# [Data section]
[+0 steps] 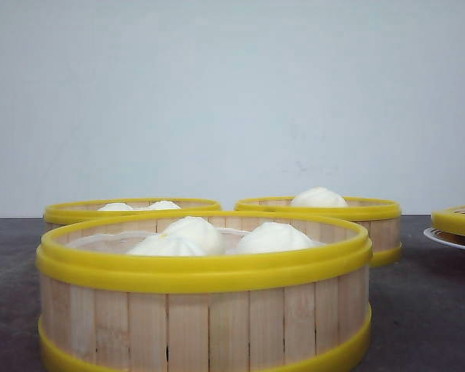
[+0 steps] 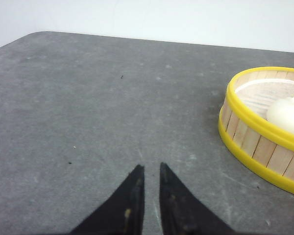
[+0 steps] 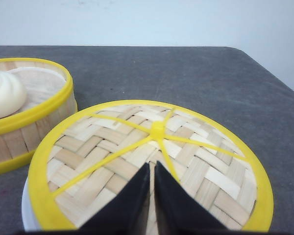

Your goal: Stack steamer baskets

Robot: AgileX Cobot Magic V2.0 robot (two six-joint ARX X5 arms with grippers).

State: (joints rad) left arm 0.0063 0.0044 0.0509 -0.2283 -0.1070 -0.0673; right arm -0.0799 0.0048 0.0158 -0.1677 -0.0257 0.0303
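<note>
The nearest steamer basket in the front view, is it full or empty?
Partly filled, not empty. The nearest steamer basket holds three white buns showing above its yellow rim, and no lid covers it.

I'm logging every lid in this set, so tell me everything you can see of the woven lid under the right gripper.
The woven lid is round and gently domed, its top a checker weave of pale bamboo strips inside a thick glossy yellow rim. Thin yellow spokes run from a small yellow hub at the centre out to the rim. It lies flat on a white plate, whose edge shows beneath it, beside a steamer basket holding a white bun. The right gripper hangs above it, fingers nearly together; contact cannot be told.
</note>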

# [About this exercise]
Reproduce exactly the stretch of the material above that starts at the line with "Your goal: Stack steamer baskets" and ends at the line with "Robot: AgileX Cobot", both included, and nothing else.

# [Finished task]
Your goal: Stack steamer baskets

Robot: AgileX Cobot Magic V2.0 robot (two six-joint ARX X5 arms with grippers).

With that, the exercise is finished.